• Work required
From the data below, repeat exactly the lines from the line with "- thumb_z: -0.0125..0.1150" to the line with "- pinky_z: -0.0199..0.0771", both included.

• Data
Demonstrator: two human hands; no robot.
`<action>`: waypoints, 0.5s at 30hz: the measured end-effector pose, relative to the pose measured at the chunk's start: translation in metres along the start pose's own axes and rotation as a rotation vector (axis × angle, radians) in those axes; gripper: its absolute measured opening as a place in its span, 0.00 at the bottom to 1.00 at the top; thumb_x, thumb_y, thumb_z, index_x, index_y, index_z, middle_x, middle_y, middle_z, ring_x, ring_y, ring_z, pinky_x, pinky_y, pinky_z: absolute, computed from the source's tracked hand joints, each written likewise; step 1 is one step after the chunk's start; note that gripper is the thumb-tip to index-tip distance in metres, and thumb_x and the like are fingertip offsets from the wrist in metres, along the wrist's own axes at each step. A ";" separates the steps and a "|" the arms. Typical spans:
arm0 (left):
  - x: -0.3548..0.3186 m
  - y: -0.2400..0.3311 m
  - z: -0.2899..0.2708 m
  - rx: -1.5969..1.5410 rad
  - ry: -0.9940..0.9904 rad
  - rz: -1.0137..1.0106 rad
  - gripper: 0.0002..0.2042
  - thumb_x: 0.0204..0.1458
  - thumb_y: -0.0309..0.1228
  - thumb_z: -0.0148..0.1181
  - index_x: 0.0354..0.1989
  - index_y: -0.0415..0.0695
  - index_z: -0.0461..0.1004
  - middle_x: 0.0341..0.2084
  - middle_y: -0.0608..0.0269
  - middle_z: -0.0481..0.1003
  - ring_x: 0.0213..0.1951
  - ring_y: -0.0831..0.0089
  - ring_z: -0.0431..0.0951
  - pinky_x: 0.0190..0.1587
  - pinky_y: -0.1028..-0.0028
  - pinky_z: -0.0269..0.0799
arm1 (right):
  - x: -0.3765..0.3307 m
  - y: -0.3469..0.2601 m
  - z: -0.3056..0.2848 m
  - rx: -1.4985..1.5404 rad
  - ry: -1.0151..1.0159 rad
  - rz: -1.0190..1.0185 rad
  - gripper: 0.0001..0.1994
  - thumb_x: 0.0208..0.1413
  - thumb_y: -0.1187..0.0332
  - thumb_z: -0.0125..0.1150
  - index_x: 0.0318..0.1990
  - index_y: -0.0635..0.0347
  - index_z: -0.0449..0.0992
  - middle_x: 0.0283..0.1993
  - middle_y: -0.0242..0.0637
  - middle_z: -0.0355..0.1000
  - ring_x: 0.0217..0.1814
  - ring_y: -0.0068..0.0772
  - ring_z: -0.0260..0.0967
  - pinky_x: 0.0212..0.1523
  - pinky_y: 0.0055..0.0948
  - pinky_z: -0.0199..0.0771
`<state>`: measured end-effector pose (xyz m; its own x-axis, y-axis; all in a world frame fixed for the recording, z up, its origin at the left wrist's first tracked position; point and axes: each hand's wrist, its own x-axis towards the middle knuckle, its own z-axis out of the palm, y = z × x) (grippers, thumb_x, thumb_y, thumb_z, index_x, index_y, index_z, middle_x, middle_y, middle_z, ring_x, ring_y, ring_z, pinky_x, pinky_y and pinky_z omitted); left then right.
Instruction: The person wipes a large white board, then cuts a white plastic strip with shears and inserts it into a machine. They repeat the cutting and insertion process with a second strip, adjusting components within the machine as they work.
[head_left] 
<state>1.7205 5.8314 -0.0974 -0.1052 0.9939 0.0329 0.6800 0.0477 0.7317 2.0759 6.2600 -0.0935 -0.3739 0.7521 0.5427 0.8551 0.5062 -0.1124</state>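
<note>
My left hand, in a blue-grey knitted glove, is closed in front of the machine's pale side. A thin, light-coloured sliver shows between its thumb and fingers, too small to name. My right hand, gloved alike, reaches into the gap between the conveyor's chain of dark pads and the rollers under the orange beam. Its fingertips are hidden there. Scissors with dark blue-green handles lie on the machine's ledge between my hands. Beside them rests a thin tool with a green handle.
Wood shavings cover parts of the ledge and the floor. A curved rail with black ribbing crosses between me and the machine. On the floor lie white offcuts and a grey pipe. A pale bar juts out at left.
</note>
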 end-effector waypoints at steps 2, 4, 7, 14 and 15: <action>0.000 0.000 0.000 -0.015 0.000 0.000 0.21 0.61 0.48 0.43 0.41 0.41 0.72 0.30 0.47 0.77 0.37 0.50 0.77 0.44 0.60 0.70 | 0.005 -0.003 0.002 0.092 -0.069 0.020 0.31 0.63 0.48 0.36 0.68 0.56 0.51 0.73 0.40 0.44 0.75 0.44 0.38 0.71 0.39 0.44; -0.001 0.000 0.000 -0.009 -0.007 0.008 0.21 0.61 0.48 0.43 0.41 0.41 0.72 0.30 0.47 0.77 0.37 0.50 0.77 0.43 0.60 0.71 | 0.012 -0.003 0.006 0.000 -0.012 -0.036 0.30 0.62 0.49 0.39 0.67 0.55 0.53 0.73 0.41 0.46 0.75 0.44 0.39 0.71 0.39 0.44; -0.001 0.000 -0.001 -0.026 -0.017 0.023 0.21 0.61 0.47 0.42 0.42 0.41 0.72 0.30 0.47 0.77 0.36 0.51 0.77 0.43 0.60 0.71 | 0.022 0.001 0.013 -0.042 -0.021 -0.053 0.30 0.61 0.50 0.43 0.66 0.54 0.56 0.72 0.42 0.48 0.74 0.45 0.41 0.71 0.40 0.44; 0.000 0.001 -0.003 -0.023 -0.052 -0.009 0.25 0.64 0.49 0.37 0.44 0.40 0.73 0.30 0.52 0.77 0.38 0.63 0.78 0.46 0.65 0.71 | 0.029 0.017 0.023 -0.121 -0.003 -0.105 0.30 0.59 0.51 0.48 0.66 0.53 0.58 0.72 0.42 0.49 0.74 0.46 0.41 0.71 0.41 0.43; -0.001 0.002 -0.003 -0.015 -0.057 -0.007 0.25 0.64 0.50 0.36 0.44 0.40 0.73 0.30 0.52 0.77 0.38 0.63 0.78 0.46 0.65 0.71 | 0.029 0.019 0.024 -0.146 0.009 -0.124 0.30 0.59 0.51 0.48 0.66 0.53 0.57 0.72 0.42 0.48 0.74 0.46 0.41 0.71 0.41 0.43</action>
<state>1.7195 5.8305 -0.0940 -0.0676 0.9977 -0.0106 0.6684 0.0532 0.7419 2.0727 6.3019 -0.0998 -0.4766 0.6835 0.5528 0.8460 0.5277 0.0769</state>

• Exercise output
  - thumb_z: -0.0125..0.1150
  - index_x: 0.0318..0.1990
  - index_y: -0.0635..0.0347
  - index_z: -0.0449..0.0992
  - middle_x: 0.0283..0.1993
  - middle_y: -0.0242..0.0637
  - middle_z: -0.0355..0.1000
  - ring_x: 0.0217..0.1814
  - ring_y: -0.0068..0.0772
  - ring_z: -0.0260..0.0967
  - pinky_x: 0.0212..0.1523
  - pinky_y: 0.0055..0.0948
  - pinky_z: -0.0199..0.0771

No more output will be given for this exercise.